Whirlpool has decided to put its Hoover floor-care unit on the auction block.
The company, which acquired the business as part of its $2.6 billion buyout of Maytag, said it has received “strong interest” from a number of potential buyers, and expects to divest the division before the end of the year.
“The decision to divest the floor-care and commercial businesses will allow us to focus on integrating our core Maytag and Whirlpool appliance businesses,” said Jeff Fettig, Whirlpool’s chairman and CEO.
The world’s largest majap maker also confirmed that its merger with Maytag will save the company $400 million a year, which comes in at the high end of earlier projections of $300 million to $400 million per year. Cost efficiencies are expected from all areas of the value chain, including product manufacturing, infrastructure and support areas, global procurement and logistics, the company said.
Whirlpool now expects to incur approximately $450 million in pretax, one-time costs to realize the annualized savings, compared to earlier projections of $350 million to $500 million.
“Our increased savings estimates further demonstrate the value-creating opportunity of this acquisition,” Fettig said. “We have moved quickly to integrate the Maytag business since closing the transaction seven weeks ago and we are pleased with our progress to date.”
In a conference call, Fettig and Whirlpool North America president David Swift noted that the acquisition extended Whirlpool’s brand reach from 75 percent to 95 percent of all retail outlets, and more than doubled its brand preference from 25 percent to 55 percent. Management hopes to “quickly revitalize the Maytag brand” and raise it to Whirlpool’s level of profitability over the next seven quarters by increasing asset utilization, lowering cost structure and investing in new product development, the executives said.

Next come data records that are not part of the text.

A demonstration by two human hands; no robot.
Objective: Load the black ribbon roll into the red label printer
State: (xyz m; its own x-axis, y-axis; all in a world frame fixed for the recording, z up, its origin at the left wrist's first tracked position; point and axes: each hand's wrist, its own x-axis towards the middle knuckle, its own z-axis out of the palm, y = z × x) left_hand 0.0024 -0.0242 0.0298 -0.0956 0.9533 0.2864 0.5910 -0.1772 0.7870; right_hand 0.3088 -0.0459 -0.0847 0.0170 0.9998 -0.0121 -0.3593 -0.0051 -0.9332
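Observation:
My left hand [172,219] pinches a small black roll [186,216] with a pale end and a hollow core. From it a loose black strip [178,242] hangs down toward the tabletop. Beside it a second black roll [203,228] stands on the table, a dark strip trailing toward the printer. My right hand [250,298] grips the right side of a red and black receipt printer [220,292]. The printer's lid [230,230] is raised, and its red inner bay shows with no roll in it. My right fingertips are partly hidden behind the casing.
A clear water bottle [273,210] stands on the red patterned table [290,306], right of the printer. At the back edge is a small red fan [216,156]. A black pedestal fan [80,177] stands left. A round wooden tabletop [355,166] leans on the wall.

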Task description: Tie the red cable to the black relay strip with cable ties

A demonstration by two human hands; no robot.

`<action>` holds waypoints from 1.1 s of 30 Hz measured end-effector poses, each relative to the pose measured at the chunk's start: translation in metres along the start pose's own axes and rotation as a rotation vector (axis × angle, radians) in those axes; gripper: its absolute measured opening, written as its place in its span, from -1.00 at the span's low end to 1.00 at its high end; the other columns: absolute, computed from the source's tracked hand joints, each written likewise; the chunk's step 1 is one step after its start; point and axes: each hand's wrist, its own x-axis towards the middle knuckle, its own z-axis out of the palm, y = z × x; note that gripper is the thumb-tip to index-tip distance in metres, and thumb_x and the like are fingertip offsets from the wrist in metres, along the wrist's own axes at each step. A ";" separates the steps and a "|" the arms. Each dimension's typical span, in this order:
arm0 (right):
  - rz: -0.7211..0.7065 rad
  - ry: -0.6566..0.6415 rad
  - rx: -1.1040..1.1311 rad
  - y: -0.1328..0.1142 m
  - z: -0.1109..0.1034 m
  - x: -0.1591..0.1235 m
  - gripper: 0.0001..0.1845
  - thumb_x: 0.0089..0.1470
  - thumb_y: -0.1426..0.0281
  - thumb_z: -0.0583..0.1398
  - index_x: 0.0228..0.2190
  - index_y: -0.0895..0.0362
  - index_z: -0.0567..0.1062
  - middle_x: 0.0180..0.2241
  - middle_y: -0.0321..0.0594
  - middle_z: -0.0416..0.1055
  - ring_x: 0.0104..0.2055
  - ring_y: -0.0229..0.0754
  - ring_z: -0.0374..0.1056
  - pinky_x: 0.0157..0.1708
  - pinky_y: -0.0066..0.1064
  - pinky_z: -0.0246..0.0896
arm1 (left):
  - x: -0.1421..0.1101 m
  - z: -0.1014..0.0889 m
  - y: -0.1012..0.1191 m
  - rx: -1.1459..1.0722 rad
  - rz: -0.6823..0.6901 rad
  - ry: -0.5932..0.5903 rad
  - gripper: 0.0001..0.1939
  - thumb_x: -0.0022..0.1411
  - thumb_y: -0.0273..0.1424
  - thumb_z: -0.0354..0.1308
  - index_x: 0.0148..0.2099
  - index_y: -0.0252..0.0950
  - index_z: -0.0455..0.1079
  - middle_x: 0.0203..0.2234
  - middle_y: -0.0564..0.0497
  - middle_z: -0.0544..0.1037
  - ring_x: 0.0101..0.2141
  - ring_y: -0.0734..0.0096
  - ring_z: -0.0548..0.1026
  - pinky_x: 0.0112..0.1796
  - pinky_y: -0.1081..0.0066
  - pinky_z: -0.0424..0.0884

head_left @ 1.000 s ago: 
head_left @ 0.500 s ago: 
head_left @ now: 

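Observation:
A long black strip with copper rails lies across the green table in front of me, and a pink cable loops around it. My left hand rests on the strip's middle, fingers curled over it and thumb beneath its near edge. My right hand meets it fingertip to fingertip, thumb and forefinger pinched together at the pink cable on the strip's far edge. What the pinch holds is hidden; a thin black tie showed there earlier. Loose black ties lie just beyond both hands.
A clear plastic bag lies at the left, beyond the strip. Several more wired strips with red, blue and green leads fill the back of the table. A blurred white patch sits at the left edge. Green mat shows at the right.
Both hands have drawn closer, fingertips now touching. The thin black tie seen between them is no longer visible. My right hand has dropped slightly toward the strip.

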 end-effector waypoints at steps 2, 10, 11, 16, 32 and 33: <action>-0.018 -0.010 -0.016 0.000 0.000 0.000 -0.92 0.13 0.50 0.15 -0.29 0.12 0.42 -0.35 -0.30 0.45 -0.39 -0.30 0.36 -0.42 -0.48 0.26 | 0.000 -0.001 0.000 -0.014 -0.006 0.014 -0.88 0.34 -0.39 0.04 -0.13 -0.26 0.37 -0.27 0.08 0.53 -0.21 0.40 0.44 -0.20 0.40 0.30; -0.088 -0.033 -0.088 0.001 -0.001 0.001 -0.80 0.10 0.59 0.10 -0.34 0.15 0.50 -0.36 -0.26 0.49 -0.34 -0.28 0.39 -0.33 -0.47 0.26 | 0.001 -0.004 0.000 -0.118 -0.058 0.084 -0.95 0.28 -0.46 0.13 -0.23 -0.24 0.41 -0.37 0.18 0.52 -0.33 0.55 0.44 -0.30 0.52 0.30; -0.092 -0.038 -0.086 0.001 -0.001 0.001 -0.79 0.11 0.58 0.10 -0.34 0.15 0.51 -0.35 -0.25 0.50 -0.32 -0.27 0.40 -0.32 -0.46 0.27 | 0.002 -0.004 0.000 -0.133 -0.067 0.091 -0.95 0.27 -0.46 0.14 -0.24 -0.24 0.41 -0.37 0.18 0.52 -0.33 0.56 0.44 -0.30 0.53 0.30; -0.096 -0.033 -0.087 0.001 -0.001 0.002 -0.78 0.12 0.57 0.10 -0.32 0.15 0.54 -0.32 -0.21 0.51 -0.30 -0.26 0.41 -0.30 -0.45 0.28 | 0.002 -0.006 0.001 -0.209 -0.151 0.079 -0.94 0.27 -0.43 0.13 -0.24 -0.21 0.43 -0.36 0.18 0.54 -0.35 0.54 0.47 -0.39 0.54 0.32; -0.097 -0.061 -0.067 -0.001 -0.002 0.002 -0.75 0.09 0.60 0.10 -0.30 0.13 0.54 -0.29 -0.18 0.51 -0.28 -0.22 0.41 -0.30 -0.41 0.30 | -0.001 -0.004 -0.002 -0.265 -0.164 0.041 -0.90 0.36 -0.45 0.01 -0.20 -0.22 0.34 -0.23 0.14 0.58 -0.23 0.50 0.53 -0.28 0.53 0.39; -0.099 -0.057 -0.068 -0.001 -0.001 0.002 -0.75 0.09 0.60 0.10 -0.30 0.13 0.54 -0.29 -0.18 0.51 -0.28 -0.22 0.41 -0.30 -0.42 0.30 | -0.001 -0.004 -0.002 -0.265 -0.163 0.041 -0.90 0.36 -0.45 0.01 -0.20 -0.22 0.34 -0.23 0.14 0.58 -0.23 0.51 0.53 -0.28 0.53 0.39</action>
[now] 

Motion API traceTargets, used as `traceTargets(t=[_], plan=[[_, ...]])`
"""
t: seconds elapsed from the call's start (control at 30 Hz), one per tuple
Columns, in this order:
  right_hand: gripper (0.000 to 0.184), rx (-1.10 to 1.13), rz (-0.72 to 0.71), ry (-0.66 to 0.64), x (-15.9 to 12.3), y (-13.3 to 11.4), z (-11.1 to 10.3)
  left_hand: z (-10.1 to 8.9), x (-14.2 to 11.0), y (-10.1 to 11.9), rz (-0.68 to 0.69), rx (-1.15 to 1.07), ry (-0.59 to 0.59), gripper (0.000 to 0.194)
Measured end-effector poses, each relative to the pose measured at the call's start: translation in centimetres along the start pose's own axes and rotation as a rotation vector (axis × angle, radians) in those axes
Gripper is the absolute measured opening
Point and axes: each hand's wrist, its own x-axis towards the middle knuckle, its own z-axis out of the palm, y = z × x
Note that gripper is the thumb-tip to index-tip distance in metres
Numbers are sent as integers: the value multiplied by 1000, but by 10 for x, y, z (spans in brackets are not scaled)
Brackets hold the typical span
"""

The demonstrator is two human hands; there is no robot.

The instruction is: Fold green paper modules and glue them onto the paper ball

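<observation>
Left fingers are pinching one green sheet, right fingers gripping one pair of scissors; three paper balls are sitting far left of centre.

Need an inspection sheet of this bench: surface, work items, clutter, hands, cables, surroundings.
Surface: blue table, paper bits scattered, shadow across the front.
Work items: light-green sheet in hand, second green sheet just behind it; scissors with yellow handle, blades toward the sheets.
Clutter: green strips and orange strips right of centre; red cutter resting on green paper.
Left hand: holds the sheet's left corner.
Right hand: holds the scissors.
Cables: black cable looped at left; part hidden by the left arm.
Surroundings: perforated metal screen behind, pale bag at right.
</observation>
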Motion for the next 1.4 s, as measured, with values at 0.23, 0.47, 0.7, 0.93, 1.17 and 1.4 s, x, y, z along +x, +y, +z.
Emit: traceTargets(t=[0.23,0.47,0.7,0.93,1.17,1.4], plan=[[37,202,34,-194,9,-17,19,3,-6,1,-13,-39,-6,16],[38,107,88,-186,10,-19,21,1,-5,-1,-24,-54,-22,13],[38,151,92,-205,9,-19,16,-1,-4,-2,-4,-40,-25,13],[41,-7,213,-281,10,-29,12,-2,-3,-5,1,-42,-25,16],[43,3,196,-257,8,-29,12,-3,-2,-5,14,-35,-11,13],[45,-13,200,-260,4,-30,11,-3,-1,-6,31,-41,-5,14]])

Specifically, Whirlpool plans to expand and accelerate Maytag product introductions through the largest R&D investment in company history, outsource its distribution centers and consolidate administrative personnel while retaining much of Maytag’s sales force.
The company also plans to beef up Amana, which Swift described as “the most underutilized brand in the appliance industry.” To that end, the company, as it is doing for each of its new brand families, is conducting consumer research to characterize Amana’s brand identity, determine which consumer segments it resonates with and develop differentiated products accordingly.